● TASK BRIEF:
The exercise asks you to copy every line below in which "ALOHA" appears.

[Entries taken from a collection]
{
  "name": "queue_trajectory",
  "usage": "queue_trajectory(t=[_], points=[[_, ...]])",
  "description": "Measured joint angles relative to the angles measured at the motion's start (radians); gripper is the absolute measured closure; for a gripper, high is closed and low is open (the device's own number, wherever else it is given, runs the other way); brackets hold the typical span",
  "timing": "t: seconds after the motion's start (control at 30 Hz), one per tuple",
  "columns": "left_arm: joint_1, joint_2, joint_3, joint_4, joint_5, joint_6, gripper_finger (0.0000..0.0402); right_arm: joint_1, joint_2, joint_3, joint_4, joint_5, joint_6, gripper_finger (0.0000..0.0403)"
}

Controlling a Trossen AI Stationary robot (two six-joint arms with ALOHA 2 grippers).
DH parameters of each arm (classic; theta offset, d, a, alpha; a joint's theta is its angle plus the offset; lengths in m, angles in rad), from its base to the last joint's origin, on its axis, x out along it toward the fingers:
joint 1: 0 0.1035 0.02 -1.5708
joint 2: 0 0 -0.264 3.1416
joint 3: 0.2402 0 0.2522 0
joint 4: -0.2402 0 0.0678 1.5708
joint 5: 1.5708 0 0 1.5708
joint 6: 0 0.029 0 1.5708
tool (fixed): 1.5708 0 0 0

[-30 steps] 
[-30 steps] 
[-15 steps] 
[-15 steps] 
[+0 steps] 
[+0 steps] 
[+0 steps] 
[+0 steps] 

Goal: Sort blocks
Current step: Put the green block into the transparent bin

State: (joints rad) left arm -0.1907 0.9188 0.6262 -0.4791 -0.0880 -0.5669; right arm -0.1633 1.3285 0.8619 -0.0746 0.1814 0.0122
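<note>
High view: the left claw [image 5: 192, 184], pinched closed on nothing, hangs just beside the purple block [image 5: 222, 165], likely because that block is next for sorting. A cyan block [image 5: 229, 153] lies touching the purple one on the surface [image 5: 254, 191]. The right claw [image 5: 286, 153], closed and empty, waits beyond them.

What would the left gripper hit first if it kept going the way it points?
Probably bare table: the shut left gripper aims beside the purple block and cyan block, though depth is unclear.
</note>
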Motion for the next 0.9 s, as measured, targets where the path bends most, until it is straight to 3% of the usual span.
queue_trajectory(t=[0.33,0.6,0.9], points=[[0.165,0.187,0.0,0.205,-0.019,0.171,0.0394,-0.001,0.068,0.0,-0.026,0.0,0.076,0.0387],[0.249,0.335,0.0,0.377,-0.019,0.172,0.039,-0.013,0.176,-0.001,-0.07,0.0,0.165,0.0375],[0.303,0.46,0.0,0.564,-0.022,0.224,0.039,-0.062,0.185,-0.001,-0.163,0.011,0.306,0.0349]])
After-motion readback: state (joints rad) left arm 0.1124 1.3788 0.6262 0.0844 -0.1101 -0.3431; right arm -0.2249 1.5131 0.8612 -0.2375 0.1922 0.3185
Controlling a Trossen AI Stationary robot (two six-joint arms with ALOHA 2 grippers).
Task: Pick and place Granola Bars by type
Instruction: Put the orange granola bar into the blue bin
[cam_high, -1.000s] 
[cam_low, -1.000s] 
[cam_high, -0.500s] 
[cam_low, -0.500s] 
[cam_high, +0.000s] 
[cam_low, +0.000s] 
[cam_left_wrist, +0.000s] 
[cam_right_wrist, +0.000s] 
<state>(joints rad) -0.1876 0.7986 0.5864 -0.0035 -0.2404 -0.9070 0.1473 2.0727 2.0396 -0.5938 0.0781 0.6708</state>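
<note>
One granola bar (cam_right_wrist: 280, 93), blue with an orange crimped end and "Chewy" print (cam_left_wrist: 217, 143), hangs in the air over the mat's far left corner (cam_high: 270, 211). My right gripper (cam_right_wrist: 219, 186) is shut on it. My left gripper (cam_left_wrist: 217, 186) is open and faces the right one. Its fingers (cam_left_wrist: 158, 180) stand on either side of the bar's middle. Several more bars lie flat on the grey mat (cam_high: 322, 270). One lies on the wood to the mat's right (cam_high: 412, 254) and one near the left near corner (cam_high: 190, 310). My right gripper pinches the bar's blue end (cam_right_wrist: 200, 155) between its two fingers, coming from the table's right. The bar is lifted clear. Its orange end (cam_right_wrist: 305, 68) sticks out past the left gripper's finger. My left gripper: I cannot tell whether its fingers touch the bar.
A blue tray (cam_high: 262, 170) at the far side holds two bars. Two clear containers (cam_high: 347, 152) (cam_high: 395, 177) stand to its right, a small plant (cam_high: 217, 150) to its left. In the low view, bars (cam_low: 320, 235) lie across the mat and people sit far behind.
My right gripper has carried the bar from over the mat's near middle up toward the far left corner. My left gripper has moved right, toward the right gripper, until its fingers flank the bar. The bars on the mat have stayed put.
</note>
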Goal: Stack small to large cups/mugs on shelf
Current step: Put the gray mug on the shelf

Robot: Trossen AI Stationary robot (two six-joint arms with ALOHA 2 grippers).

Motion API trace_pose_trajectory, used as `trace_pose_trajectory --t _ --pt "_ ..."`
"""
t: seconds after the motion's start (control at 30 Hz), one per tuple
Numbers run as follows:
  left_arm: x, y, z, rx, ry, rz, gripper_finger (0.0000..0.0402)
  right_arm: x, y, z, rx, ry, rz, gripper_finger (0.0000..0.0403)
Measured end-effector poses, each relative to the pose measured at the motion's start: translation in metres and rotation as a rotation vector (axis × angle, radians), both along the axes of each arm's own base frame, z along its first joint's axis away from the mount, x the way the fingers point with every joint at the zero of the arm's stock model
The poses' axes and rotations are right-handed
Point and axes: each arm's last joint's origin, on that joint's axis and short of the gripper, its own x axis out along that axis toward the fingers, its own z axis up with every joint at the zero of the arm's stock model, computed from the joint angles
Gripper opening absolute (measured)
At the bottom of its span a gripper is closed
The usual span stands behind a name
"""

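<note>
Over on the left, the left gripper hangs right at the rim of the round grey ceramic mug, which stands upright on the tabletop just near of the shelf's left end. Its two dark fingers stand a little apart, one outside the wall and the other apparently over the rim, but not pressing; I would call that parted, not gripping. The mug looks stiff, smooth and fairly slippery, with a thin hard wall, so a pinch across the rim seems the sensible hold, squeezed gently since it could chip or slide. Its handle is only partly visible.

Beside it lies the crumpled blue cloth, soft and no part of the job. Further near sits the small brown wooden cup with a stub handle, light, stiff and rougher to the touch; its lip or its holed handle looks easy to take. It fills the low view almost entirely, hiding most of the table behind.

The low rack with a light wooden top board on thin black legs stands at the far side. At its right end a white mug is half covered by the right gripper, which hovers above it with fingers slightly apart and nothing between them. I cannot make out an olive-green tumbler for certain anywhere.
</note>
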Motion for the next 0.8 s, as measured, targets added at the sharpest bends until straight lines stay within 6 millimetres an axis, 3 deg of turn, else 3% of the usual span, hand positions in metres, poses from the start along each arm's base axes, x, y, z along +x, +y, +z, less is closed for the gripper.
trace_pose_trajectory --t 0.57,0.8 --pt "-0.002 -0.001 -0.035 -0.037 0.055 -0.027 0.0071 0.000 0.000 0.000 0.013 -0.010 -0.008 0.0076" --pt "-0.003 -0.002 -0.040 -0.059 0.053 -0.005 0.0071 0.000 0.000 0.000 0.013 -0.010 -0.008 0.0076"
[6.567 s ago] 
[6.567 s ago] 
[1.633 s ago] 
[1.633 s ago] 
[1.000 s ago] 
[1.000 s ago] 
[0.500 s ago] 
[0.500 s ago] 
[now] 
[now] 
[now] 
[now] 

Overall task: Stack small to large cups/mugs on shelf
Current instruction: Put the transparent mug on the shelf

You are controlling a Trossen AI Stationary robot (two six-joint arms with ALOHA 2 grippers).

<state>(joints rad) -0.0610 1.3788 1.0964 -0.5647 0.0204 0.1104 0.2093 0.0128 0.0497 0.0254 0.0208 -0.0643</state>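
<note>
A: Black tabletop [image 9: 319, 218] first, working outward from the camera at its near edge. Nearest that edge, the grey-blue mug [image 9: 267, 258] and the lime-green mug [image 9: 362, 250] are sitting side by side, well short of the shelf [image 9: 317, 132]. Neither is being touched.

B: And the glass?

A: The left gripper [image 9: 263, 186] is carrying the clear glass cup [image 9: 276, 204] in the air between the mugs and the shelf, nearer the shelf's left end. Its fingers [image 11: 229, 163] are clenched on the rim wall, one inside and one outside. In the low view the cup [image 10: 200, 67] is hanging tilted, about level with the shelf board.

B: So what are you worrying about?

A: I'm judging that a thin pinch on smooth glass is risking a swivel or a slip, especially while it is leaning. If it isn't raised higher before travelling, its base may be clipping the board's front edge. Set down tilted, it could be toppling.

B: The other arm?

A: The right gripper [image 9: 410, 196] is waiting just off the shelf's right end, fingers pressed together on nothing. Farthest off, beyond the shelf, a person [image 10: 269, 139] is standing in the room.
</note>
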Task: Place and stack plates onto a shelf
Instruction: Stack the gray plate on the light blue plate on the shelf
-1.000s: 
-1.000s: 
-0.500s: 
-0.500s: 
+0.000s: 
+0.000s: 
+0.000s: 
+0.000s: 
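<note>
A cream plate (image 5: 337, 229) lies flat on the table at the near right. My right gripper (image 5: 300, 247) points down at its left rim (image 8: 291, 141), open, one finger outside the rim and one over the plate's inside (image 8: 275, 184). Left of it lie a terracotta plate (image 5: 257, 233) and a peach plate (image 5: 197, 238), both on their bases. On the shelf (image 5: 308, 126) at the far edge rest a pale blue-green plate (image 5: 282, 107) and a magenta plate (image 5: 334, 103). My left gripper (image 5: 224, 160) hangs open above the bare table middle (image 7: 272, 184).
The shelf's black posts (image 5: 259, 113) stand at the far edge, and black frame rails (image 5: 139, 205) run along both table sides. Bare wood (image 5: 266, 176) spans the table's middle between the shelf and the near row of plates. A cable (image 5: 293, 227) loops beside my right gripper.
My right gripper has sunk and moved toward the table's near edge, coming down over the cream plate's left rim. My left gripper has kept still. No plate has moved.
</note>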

● EXERCISE OUTPUT:
Controlling a Trossen AI Stationary robot (two six-joint arms with ALOHA 2 grippers).
Controlling a Trossen AI Stationary robot (two six-joint arms with ALOHA 2 grippers).
Robot: Trossen AI Stationary robot (two six-joint arms with ALOHA 2 grippers).
You are controlling a Trossen AI Stationary robot (two six-joint arms with ALOHA 2 grippers).

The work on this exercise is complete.